Read CHAPTER XVII - GOODY TWO-STICKS of Ruth Fielding at Briarwood Hall / Solving the Campus Mystery, free online book, by Alice B. Emerson, on

To tell the truth the young ladies of the West Dormitory who attended Helen’s sub-rosa supper looked pretty blue when the rest of the school filed out of chapel and left them sticking, like limpets, to their seats.  Mrs.
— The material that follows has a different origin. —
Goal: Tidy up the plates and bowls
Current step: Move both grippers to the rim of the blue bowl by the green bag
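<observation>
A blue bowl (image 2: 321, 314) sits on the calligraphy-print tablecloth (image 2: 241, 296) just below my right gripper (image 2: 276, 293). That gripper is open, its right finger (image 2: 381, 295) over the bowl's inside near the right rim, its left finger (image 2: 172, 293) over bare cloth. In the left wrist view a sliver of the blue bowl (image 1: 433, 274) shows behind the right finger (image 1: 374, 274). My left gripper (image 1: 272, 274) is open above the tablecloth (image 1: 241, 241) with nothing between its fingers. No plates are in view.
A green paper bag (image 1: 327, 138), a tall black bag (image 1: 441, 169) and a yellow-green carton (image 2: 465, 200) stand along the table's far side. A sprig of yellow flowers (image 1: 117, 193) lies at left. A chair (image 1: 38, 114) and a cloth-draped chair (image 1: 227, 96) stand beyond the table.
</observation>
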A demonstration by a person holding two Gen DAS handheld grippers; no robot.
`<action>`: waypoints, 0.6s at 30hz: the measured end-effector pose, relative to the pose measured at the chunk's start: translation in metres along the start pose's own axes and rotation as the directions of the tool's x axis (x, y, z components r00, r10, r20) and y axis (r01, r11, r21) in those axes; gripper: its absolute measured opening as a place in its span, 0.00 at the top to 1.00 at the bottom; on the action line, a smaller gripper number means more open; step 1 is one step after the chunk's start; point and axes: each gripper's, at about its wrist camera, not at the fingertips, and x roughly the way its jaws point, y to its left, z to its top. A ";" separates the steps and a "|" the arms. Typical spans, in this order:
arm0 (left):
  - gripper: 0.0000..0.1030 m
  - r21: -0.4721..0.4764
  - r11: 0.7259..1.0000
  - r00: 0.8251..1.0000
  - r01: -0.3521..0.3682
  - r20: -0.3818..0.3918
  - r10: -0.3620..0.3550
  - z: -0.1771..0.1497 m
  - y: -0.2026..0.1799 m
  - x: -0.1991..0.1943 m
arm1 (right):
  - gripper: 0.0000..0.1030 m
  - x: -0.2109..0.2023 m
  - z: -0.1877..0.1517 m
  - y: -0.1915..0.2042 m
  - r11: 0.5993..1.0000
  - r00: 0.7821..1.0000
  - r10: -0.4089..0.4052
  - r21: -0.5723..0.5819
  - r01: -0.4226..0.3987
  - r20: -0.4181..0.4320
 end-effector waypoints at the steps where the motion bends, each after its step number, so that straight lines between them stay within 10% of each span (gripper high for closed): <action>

Tellingham looked just as stern as Helen imagined she could look, when she ended a whispered conference with Miss Picolet, and stood before the culprits.

“Being out of bed at all hours, and stuffing one’s self with all manner of indigestible viands, is more than a crime against the school rules, young ladies,” she began.  “It is a crime against common sense.  Besides, I take a pride in the fact that Briarwood Hall supplies a sufficient and a well-served table.  Fruit at times between meals is all very well.  But a sour pickle and a piece of angel cake at eleven or twelve o’clock at night would soon break down the digestive faculties of a second Samson.

“However,” she added grimly, “that will bring its own punishment.  I need not trouble myself about this phase of the matter.  But that distinct rules of the school have been broken cannot be ignored.  Each of you who were visitors at the study of Misses Fielding and Cameron last evening after hours will have one demerit to work off by extra exercises in Latin and French.

“Miss Cox!”

She spoke so sharply that The Fox hopped up quickly, knowing that she was especially addressed.

“It is reported to me by Miss Picolet that you spoke to her in a most unladylike manner.  You have two demerits to work off, instead of one.”

Mary Cox ruffled up instantly.  She flounced into her seat and threw her book aside.

“Miss Cox,” repeated the Preceptress, sharply, “I do not like your manner.  Most of these girls are younger than you, and you are their leader.  I believe you are all members of the Up and Doing Club.  Have a care.  Let your club stand for something besides infractions of the rules, I beg.  And, when you deliberately insult the teacher who has charge of your dormitory, you insult me.”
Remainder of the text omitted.